Il aura d’autres occasions de réaffirmer la valeur des droits fondamentaux lorsque le gouvernement italien de l’époque fera connaître son intention de créer un délit d’immigration clandestine et d’aggraver d’un tiers la peine encourue, dans le cas où le délit ou le crime est commis pour un étranger en situation irrégulière.
L’actualité lui fournira d’ailleurs très rapidement d’autres occasion de faire la preuve de sa lucidité et de son humanisme.
Déjà à cette époque, nous étions confrontés au sort tragique des migrants qui tentaient au péril de leur vie la traversée de la Méditerranée sur des embarcations de fortune en direction des côtes espagnoles ou de l’île de Lampedusa.
Cette tragédie interpellait sa conscience et a vite fait de lui un promoteur déclaré de la création d’une Europe de l’asile, basée sur des normes et des procédures communes mais aussi sur une solidarité réelle entre tous les Etats membres de l’Union.
Plus généralement d’ailleurs, il abordait la problématique de l’immigration avec lucidité, à mille lieues des fantasmes sécuritaires d’une certaine droite et de l’angélisme laxiste d’une certaine gauche.
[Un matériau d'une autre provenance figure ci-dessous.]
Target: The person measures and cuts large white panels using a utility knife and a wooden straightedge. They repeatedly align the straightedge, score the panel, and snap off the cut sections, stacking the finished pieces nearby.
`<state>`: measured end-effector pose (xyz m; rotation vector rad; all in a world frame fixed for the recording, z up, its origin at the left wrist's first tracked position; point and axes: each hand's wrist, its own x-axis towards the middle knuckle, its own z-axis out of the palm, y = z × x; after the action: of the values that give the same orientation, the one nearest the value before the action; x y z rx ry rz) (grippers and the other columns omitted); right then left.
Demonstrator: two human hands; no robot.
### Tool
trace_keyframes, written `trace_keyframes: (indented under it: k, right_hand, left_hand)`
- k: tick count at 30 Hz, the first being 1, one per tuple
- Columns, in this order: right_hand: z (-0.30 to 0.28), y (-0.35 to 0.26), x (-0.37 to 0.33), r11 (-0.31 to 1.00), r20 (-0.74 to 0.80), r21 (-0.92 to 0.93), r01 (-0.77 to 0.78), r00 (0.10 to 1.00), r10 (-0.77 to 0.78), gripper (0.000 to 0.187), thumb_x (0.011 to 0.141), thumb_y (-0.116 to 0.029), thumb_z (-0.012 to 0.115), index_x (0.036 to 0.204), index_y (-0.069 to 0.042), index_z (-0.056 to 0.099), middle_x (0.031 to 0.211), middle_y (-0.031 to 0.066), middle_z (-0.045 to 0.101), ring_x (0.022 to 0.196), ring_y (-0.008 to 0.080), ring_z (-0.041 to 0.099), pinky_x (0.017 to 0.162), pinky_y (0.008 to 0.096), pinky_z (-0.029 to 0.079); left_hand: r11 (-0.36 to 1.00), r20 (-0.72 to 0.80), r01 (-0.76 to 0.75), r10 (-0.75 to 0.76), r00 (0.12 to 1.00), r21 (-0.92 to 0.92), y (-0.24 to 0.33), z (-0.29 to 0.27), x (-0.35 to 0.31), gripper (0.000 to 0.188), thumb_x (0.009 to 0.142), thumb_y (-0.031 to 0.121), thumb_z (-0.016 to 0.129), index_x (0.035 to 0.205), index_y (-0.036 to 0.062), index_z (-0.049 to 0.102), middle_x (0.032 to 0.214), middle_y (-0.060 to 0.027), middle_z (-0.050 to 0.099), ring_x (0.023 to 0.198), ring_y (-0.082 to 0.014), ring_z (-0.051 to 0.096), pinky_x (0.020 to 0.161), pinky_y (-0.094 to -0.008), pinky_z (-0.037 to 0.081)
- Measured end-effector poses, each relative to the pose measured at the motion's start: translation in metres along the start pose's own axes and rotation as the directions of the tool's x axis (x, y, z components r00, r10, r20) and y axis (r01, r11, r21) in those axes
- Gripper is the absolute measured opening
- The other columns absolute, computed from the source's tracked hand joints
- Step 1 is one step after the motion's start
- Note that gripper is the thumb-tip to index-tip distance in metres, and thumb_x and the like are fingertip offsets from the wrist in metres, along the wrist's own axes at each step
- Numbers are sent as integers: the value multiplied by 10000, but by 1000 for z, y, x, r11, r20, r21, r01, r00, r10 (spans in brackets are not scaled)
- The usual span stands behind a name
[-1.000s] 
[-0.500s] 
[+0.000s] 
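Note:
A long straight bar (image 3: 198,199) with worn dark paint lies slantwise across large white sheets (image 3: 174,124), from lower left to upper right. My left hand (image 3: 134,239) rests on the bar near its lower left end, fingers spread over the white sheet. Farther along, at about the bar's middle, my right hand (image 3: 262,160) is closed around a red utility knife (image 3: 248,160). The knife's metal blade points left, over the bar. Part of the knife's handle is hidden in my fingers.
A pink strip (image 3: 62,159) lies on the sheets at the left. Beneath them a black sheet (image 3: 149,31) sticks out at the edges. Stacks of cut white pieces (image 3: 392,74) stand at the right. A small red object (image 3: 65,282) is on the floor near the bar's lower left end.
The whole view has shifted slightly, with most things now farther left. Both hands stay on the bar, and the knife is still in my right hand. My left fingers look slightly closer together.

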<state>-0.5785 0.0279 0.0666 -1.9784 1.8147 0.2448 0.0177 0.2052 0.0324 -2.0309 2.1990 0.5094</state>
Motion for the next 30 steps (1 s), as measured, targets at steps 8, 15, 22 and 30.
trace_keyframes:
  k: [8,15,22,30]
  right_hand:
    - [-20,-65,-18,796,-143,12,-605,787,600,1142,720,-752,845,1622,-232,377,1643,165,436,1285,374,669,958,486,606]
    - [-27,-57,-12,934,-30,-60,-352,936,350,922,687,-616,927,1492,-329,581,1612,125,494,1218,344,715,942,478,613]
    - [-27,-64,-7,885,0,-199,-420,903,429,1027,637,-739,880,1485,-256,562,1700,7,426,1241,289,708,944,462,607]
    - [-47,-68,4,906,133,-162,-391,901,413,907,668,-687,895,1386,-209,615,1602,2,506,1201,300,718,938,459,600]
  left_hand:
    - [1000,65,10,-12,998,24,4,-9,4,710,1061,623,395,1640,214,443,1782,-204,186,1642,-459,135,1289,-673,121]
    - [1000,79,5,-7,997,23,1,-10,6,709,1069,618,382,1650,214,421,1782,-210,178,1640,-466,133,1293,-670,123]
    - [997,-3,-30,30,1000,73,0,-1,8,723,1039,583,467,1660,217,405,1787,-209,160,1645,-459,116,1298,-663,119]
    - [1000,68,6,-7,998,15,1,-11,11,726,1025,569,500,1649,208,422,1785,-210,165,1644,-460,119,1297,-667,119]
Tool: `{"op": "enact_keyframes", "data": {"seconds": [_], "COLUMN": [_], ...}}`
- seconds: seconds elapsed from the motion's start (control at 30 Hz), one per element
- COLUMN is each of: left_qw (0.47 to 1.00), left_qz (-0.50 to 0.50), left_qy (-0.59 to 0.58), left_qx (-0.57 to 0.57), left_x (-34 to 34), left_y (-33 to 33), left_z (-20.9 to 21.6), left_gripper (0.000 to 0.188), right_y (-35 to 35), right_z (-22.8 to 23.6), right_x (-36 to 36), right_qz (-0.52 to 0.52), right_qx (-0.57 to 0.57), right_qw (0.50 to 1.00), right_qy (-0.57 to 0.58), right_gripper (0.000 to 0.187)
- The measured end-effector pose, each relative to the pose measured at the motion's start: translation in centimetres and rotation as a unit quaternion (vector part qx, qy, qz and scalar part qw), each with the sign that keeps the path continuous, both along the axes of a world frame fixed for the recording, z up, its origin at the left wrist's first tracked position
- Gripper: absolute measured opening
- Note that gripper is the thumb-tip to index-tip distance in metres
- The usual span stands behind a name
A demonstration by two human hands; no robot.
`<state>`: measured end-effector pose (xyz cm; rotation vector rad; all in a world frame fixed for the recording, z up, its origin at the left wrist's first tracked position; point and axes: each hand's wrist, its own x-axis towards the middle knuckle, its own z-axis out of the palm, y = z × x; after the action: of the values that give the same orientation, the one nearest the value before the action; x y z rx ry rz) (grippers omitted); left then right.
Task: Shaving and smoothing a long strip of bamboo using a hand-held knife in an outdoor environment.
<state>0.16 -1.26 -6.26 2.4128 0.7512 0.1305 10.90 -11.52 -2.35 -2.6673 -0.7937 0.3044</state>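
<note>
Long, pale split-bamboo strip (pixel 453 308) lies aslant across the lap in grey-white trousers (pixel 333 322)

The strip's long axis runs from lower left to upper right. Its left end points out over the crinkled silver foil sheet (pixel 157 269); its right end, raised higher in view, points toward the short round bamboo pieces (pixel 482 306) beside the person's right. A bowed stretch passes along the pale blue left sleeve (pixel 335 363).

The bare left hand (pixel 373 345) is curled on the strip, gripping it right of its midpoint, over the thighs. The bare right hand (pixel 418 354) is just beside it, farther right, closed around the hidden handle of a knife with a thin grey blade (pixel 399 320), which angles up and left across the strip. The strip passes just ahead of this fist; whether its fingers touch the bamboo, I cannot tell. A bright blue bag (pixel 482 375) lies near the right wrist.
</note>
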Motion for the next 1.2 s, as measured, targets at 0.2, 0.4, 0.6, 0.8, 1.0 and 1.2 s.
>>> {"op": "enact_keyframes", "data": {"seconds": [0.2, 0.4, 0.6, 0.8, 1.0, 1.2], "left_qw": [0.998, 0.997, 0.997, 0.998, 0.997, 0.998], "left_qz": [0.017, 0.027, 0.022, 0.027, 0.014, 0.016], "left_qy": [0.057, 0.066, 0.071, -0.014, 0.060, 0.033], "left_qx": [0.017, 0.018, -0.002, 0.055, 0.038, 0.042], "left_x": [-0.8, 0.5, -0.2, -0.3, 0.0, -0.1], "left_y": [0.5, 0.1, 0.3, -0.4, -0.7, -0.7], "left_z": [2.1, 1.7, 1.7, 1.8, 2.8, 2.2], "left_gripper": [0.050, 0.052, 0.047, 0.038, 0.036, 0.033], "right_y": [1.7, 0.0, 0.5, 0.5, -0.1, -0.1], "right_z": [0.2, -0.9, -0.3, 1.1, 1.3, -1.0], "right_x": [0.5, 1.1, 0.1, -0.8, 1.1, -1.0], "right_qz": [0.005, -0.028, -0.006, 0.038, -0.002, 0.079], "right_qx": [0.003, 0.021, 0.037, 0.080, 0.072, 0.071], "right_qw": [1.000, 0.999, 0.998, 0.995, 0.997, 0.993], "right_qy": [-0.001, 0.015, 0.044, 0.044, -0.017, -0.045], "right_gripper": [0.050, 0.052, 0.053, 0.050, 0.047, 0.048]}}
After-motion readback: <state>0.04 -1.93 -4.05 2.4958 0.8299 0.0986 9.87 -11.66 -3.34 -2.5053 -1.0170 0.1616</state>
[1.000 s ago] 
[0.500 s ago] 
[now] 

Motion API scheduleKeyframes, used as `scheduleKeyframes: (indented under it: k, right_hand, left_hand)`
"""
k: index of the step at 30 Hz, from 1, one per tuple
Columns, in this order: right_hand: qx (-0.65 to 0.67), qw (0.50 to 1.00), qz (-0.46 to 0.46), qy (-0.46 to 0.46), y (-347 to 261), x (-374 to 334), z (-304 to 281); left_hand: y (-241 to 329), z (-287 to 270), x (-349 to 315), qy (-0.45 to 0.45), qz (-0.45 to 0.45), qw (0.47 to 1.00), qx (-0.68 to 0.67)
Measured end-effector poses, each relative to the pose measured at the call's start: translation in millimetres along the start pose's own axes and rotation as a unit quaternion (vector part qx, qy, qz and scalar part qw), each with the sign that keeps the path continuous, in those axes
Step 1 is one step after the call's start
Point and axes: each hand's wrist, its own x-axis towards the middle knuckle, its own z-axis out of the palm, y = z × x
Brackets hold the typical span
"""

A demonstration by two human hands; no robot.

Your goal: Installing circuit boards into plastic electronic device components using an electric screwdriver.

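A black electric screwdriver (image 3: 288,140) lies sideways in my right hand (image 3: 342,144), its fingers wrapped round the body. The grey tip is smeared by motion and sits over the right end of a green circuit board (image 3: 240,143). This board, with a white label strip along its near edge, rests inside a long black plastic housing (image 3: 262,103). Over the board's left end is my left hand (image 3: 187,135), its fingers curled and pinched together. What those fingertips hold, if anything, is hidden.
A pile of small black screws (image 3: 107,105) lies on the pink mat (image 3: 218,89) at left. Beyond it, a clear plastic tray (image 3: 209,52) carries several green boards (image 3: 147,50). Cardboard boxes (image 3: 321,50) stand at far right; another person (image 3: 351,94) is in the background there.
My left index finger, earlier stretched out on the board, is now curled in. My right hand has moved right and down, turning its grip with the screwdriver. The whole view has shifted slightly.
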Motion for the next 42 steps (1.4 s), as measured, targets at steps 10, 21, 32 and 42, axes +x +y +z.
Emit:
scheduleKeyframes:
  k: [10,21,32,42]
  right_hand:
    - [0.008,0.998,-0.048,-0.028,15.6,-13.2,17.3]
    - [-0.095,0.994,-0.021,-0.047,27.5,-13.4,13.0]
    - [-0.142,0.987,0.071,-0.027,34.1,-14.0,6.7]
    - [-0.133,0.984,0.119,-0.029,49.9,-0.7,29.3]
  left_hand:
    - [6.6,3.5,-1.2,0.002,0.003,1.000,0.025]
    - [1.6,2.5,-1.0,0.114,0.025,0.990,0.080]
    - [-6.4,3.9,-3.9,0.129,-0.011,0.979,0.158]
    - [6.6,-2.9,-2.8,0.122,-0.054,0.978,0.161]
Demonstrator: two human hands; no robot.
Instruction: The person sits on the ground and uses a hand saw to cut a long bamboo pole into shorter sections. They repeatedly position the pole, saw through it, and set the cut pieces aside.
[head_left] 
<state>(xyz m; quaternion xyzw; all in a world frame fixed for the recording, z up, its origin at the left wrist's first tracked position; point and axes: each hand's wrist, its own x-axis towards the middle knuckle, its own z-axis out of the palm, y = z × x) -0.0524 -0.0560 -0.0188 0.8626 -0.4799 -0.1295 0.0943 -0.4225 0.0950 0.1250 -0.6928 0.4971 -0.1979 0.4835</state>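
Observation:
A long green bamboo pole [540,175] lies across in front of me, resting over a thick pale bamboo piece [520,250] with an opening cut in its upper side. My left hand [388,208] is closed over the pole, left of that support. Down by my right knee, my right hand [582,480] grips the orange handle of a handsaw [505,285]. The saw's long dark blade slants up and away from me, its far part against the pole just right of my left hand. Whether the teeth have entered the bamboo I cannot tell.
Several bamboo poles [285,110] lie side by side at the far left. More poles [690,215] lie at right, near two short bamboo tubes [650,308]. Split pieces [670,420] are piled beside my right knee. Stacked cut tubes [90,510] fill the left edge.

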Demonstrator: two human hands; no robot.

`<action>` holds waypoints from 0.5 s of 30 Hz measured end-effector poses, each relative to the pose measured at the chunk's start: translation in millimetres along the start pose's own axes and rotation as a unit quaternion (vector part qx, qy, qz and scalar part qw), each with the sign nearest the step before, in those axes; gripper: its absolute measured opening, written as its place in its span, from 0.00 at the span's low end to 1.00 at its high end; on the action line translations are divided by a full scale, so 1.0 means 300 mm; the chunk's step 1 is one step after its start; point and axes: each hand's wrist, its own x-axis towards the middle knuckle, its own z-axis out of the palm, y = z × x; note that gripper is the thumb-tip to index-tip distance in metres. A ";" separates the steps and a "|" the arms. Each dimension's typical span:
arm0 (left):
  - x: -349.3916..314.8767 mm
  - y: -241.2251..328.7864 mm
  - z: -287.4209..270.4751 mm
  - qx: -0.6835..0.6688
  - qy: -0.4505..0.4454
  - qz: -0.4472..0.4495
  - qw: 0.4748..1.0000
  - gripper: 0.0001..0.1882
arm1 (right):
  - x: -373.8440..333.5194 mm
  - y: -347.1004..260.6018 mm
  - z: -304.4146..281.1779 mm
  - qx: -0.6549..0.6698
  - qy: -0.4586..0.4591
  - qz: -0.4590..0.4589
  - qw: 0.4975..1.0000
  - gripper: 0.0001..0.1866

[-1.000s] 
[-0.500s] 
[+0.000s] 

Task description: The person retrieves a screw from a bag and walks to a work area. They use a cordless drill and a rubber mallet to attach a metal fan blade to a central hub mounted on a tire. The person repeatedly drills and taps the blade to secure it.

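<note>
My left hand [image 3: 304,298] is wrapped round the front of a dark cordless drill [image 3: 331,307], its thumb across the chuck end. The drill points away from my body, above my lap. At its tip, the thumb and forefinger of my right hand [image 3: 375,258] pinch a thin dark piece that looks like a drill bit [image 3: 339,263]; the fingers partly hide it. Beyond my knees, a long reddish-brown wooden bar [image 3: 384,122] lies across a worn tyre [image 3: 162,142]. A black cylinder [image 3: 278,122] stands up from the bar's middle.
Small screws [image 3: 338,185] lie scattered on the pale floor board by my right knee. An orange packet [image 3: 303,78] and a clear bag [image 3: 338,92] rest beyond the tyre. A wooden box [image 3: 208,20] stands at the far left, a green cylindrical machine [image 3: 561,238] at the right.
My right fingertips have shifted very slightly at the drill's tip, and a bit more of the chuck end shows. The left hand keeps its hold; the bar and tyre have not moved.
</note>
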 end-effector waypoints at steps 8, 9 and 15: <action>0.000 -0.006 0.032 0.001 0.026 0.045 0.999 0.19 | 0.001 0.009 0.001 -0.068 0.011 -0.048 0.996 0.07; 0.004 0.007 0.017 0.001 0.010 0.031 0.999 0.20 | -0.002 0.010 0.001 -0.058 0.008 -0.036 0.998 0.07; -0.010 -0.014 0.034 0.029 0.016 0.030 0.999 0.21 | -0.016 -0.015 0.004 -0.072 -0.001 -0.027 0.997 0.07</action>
S’il était un partisan déclaré d’un meilleur contrôle des frontières extérieures et d’une lutte sans pitié contre les passeurs et les trafiquants de main-d’oeuvre, il savait aussi et il le disait, que la situation démographique de l’Europe exigeait une véritable politique de migration, de préférence concertée.
« La vocation de l’Europe, a-t-il dit, c’est aussi une volonté de faciliter les échanges entre pays. L’immigration est à la fois une exigence économique et une exigence morale. » C’est exigence morale lui a également servi de fil conducteur pour défendre la très controversée directive retour, organisant l’éloignement des ressortissants de pays tiers en séjour irrégulier.
A ses yeux, comme aux miens d’ailleurs, cette directive présentait au moins trois avancées significatives :
Il faudrait davantage de temps pour passer en revue d’autres priorités qui lui tenaient à coeur.
Je veux néanmoins citer son action en faveur de la mise en place d’une système d’alerte rapide en cas d’enlèvement d’enfants, son initiative sur la protection des mineurs en cas de divorce, ses efforts en faveur de la reconnaissance mutuelle des décisions prises par les juges des Etats membres ou de la création d’un système européen d’informations sur les casiers judiciaires.
Pour conclure, je me dois de mettre en évidence son investissement personnel dans la préparation du programme de Stockholm qui a défini les lignes de force de l’Union européenne, de 2010 à 2014, en matière de liberté, de sécurité et de justice. Rien qu’à lire les têtes de chapitres, on a la conviction de l’entendre énumérer ses priorités : L’Europe des droits ; L’Europe de la Justice ; L’Europe qui protège ; L’Europe de la solidarité.
Pendant 25 ans de mandat au sein du PE, j’ai connu plusieurs commissaires LIBE, tant du Nord que du Sud de l’Europe. Jamais je n’en ai connu un qui, comme Jacques Barrot, m’a semblé en totale adéquation avec la vocation de l’Europe : un espace de liberté, de sécurité, de justice pour tous les citoyens.